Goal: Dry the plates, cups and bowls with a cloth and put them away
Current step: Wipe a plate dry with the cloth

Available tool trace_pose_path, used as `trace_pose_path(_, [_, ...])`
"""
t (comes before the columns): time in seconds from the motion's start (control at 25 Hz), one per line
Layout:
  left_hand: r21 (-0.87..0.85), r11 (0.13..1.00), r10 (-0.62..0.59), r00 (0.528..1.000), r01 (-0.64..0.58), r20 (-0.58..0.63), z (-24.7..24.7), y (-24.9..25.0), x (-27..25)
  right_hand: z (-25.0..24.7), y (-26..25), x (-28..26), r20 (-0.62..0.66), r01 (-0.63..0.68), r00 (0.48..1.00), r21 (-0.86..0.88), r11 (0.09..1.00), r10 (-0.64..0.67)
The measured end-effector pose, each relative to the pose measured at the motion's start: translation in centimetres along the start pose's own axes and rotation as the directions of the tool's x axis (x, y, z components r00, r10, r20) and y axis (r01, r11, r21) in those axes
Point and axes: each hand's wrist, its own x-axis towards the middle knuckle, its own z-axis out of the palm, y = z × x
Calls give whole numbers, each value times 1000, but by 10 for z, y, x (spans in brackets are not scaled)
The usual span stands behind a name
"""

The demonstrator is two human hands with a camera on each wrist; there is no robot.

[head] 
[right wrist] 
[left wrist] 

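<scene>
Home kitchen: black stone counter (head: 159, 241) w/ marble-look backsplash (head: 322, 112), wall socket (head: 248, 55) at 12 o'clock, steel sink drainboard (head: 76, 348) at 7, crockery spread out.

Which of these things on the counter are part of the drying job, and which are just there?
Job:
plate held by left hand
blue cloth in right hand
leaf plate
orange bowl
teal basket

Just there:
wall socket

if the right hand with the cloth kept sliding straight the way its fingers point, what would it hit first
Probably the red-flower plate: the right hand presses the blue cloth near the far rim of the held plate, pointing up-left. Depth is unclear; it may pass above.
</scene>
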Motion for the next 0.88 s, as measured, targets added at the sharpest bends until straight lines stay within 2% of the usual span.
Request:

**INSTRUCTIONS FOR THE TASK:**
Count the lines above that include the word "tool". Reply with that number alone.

**EXPECTED ANSWER:**
2